Un gato negro

El gato se estiraba. Negro y esbelto, se hacía largo, largo. Tenía dos patas sobre el marco de la ventana. La cola tiesa. Con las otras patas se impulsaba hacia delante y se volvía largo y finito como una yarará. No parecía mover un músculo, ni una fibra. Sólo los bigotes se le acomodaban como girasoles apuntando al centro del deseo. Muy lentamente, el gato negro se estiraba.

La abuela se retorcía en la cama. Soñaba con el abuelo monte adentro, al galope. Soñaba con la negrita en la escuela. Soñaba con la nuca rapada del negrito lejos, en la colimba. Soñaba mientras los hijos se le perdían y nadie venía a almorzar.

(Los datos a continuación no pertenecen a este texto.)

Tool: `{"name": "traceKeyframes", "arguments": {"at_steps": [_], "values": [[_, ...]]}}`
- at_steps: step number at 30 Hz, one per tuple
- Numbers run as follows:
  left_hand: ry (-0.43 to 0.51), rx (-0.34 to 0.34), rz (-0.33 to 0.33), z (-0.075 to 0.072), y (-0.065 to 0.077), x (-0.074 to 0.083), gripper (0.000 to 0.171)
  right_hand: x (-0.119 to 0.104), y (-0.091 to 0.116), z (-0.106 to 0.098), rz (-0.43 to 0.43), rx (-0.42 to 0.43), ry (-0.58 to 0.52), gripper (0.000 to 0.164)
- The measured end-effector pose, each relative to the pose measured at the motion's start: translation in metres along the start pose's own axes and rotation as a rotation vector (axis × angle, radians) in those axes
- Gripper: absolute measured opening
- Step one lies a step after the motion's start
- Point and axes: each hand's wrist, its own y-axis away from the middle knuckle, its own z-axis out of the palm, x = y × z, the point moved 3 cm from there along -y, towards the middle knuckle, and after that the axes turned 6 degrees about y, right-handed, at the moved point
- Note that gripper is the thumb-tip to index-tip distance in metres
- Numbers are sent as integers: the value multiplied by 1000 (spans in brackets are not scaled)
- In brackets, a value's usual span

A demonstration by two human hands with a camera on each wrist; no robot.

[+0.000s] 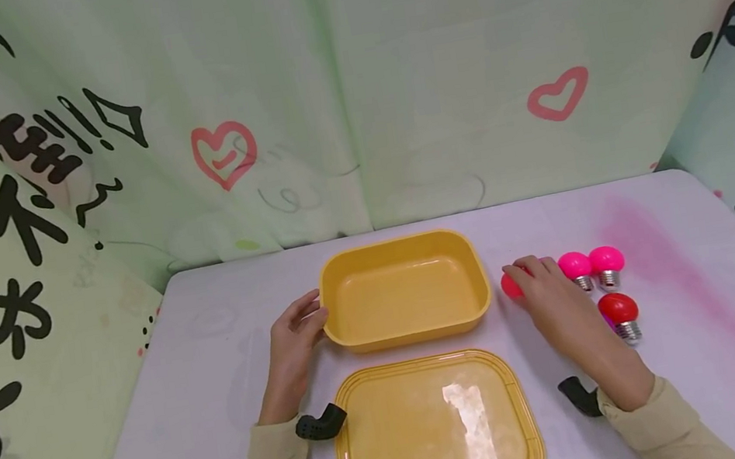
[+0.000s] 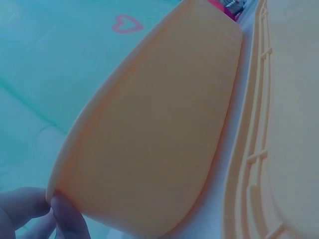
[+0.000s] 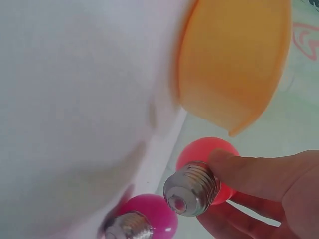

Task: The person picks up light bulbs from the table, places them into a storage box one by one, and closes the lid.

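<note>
A deep yellow plastic container [image 1: 410, 333] sits on the table, and my left hand [image 1: 295, 345] pinches its left rim between thumb and fingers. The left wrist view shows the fingertips [image 2: 67, 214] at the corner of the container's wall [image 2: 149, 124]. My right hand [image 1: 554, 305] grips a reddish-pink light bulb [image 1: 511, 286], just right of the container. In the right wrist view the thumb lies on the globe of that bulb [image 3: 207, 144], its silver screw base facing the camera. A magenta bulb [image 3: 154, 211] is below it there.
Two pink bulbs [image 1: 591, 261] lie side by side right of my right hand. Nearer stands a red bulb [image 1: 618, 308], with a purple one partly hidden by it. A flat yellow lid [image 1: 410, 435] lies in front of the container. A patterned curtain [image 1: 426, 96] hangs behind the table.
</note>
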Motion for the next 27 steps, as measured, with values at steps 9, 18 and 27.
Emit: {"name": "traceKeyframes", "arguments": {"at_steps": [9, 18, 27], "values": [[-6, -5, 4, -1, 0, -1, 39, -7, -7, -11, 23, 23, -46, 59], [14, -20, 5, -1, 0, -1, 39, -15, -14, -20, 37, 12, -73, 57], [0, -17, -1, -1, -1, -1, 39, -22, -20, -25, 37, 18, -82, 57]]}}
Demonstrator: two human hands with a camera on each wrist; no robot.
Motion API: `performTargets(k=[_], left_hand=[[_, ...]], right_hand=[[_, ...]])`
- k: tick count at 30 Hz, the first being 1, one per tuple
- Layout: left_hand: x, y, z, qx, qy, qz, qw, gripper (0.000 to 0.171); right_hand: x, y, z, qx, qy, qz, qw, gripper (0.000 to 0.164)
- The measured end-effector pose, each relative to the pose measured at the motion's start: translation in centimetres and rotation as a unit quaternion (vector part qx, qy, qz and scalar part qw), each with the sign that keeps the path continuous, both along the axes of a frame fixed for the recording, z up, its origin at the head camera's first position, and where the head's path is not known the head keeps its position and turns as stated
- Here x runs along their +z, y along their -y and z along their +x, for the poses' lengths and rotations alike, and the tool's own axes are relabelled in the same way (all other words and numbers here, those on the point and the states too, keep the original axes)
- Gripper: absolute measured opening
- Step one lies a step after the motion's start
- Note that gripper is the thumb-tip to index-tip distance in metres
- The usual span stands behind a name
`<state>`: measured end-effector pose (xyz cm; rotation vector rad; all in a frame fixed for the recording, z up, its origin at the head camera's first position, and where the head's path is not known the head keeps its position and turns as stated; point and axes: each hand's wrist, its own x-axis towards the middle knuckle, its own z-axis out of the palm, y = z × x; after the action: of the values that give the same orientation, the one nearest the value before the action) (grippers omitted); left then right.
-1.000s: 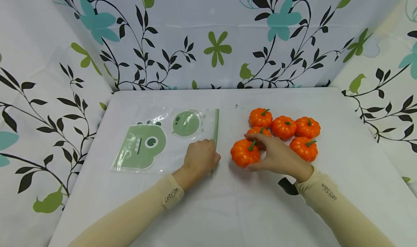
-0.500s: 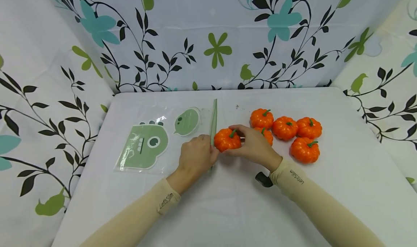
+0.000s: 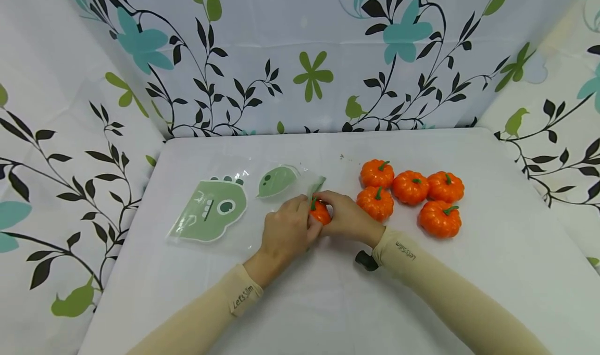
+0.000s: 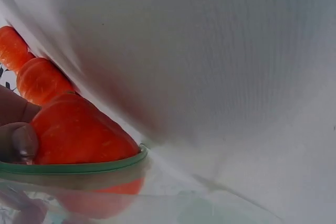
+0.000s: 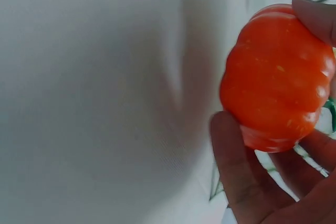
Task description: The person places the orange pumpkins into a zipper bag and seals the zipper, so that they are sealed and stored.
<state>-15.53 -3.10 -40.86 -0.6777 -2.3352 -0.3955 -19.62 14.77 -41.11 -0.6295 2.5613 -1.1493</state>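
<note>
Both hands work close together a little left of the tabletop's middle. The left hand [image 3: 287,230] has its fingers curled on the open end of a clear bag [image 3: 257,220], at the green strip [image 3: 317,184] that edges it. The right hand [image 3: 346,217] is clamped on an orange pumpkin [image 3: 320,213], thumb on one side and fingers on the other, and holds it at the bag's mouth, between the two hands. In the left wrist view the pumpkin stands against the green rim, with some orange showing through the plastic below; how far inside it sits, I cannot tell.

The bag lies towards the tabletop's left edge, its green-strip end facing right. It carries a printed large green dinosaur face [image 3: 213,212] and a smaller green head [image 3: 277,181].

Five more orange pumpkins [image 3: 410,187] with green stems sit in a close cluster on the tabletop [image 3: 323,313], towards its far right corner; one of them lies nearer the near edge than the rest. A patterned curtain [image 3: 262,32] with dark leaves and teal flowers hangs beyond the far edge. Cream sleeves [image 3: 436,282] cover both arms.
</note>
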Motion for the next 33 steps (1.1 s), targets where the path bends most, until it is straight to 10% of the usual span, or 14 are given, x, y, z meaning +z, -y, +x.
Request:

La fuente de ñoquis con salsa humeaba en la mesa de la cocina. Soñaba la abuela con la mesa servida, los ñoquis en el centro y los bigotes cada vez más cerca. Dormía intranquila. Soñaba que, en la cocina, un gato negro y esbelto se estiraba y alcanzaba la fuente de ñoquis. Casi, casi.

-¡Los ñoquis!- se despertó, sobresaltada. A los gritos espantó al gato negro que ya estaba a dos centímetros de estampar un lengüetazo en la salsa tibia. Lo miró saltar la ventana y correr hacia el monte hasta que se le perdió de vista. Por el otro costado, la figura del abuelo con sombrero, a caballo, se recortaba en la huella del camino.

A la hora del almuerzo, con redoblantes militares sonaba en la radio el Comunicado Nº19.